WHAT TO PRODUCE:
All lines from the opening of the data to the line containing "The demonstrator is" must be returned unchanged, and only those lines.

RECORDED DATA:
□ □ □

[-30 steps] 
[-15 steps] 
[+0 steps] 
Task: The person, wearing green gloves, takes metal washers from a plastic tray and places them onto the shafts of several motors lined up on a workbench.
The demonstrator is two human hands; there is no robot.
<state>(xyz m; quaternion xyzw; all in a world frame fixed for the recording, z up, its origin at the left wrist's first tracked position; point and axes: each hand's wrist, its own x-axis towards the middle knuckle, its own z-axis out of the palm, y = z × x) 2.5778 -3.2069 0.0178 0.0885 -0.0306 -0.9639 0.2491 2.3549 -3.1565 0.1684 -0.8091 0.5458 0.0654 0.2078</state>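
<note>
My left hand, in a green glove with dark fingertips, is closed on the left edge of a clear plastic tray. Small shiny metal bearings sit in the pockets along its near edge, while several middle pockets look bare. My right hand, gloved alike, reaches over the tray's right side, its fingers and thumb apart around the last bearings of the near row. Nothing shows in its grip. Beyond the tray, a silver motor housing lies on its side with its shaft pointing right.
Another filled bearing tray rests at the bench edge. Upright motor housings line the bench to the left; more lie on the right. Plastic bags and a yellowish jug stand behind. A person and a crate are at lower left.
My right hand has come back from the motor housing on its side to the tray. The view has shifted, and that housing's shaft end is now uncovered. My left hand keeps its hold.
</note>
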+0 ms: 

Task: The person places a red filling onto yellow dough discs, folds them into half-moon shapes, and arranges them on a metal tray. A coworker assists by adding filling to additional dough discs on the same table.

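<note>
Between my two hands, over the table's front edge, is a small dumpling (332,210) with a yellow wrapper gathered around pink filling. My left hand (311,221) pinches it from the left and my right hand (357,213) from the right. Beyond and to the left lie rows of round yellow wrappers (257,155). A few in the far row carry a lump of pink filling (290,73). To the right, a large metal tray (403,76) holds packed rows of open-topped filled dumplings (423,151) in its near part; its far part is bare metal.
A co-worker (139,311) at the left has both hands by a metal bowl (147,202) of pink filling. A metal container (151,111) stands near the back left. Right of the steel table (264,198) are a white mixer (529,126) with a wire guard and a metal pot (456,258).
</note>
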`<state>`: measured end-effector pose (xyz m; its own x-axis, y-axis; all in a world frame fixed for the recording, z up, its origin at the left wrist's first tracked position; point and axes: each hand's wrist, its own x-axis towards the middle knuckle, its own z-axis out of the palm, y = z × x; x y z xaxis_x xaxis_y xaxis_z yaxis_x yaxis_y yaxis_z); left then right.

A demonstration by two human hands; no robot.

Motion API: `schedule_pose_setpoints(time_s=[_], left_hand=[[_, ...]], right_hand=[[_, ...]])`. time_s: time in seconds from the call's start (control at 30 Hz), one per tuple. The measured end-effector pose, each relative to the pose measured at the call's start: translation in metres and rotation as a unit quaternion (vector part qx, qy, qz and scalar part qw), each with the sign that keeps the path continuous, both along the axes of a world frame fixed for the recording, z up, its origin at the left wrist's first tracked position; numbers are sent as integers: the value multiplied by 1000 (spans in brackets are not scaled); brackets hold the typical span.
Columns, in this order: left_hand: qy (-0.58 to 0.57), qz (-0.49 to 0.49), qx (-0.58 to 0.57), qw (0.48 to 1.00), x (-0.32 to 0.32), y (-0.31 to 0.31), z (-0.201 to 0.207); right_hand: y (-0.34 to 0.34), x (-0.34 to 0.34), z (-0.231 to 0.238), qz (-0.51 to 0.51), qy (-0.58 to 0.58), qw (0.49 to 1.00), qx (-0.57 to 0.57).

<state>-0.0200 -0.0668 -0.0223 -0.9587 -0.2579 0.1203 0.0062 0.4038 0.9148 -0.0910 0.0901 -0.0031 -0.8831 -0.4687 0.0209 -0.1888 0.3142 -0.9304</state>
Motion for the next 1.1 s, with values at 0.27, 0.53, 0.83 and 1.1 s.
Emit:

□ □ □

ANSWER TO THIS PROBLEM:
[-30 steps] 
[-15 steps] 
[+0 steps] 
Task: The person, wearing green gloves, takes metal washers from a plastic tray and places them onto the shafts of several motors lined up on a workbench.
The demonstrator is two human hands; there is no robot.

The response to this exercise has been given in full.